All the bonus features on this release have been ported over from the 2008 'Deluxe Edition' (which also appeared on a DVD repackaged version that came out in 2010).
- Commentary by Editor Joel Cox and Director of Photography Jack N. Green – It's a shame Eastwood wasn't willing to do his own commentary track, but this is probably the next best thing, as both Cox and Green have worked on so many films with Eastwood that they are able to relate some interesting details about how he directs and what he's like to work for.
- An Old-Fashioned Love Story: Making 'The Bridges of Madison County' (SD, 29 ½ min.) – Although a tad on the short side, this is a wonderful behind-the-scenes look at how the movie came together. Included here are interview bits with Eastwood, Meryl Streep, Producer Kathleen Kennedy, and others.
- 'Doe Eyes' Music Video (SD, 4 min.) – Clint Eastwood actually wrote this hauntingly beautiful score for the movie (it was then arranged and conducted by Lennie Niehaus). Here, the music is accompanied by video footage from the film.
- Theatrical Trailer (SD, 1 ½ min.) – This is actually the first of two trailers that were released for the film.

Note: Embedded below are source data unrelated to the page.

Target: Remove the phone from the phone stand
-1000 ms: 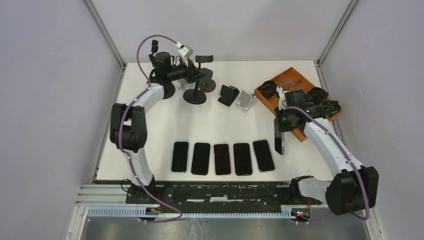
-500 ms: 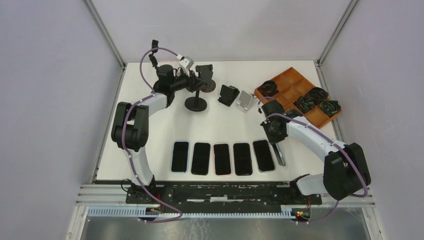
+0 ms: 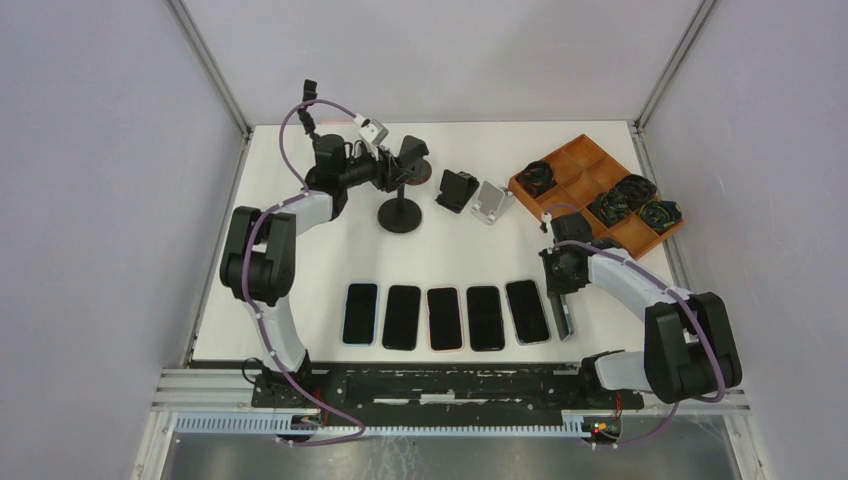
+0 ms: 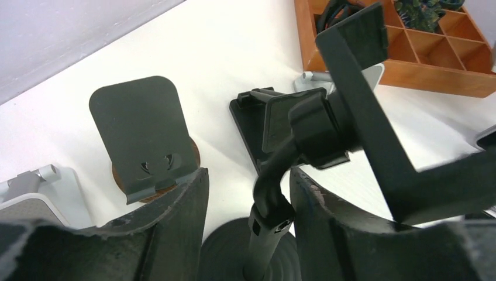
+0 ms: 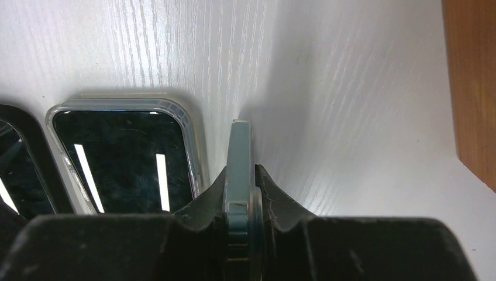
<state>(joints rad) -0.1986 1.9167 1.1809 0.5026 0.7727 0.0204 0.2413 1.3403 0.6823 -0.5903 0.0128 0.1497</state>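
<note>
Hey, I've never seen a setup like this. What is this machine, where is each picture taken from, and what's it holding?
These are two robot arms bolted to the near edge of a white table. The wide picture looks down from above and behind them; the other two come from a camera on each wrist. On the table lie five phones in a row, small phone stands at the back and an orange tray of coiled cables. The right gripper pinches a sixth phone on its edge beside the row. The left gripper is open, its fingers either side of the stem of a tall black stand, which holds no phone.
</note>
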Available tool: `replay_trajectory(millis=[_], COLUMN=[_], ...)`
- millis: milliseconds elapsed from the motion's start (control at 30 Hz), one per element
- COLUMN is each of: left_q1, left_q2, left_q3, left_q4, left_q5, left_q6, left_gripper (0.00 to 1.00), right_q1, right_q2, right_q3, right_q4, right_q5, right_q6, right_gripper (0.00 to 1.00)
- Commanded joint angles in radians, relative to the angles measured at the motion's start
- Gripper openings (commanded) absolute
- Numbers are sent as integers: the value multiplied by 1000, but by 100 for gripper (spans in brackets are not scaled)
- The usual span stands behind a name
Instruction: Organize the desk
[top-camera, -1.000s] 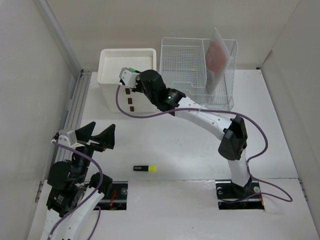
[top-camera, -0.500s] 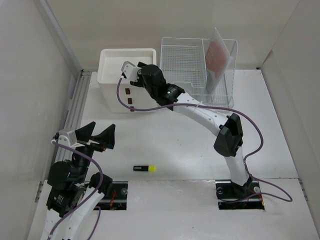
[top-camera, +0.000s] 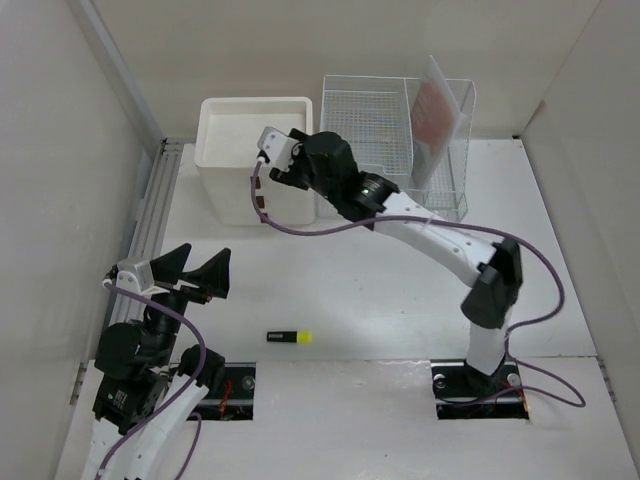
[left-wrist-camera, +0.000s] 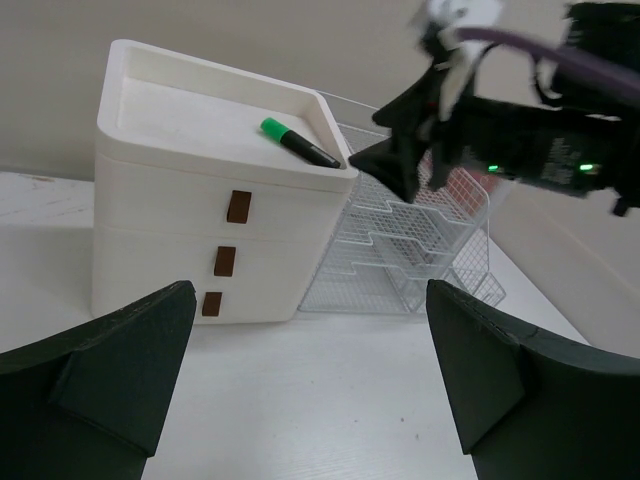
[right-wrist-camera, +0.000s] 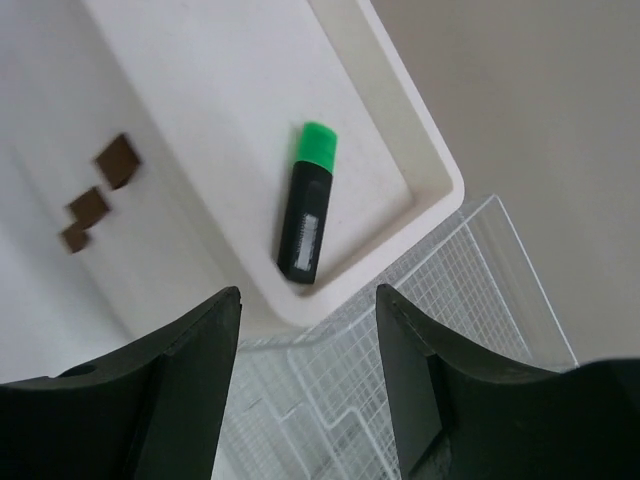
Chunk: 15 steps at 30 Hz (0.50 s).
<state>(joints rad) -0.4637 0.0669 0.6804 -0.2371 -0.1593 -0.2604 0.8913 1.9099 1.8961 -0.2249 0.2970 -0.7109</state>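
A black highlighter with a green cap (right-wrist-camera: 308, 205) lies loose in the top tray of the white three-drawer box (top-camera: 250, 140), near the tray's right corner; it also shows in the left wrist view as the green highlighter (left-wrist-camera: 298, 142). My right gripper (right-wrist-camera: 308, 300) hovers just above that corner, open, with nothing between its fingers. A black highlighter with a yellow cap (top-camera: 289, 337) lies on the white desk (top-camera: 350, 290) near the front. My left gripper (top-camera: 190, 272) stands wide open and empty at the front left, facing the drawer box (left-wrist-camera: 200, 230).
A clear wire rack (top-camera: 390, 140) stands right beside the drawer box, with a reddish sheet (top-camera: 437, 108) upright in its right section. Pale walls close in the desk on three sides. An aluminium rail (top-camera: 150, 215) runs along the left edge.
My right gripper has opened and let go of the green highlighter into the box's top tray. It has then drawn back up and to the right. The left arm has not moved.
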Motion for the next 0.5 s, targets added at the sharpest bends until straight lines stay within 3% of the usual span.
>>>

This is the shorter one, with little footage from the final film, but it's probably the one most remembered, as it got the most play in theaters before the movie's release.
Overall, 'The Bridges of Madison County' is a wonderful movie, and near the top of Eastwood's resume for both his best-directed and best-acted projects. It's a film that doesn't feel the need for action or quick edits to tell its story. It primarily consists of two strangers who meet, talk about their viewpoint of life, and fall in love in the process. It's small, quiet, and simple (three 'no-no's' for today's demanding audiences), but a remarkable piece of filmmaking. It's one of the few movies that is worlds better than the source material upon which it is based. Recommended.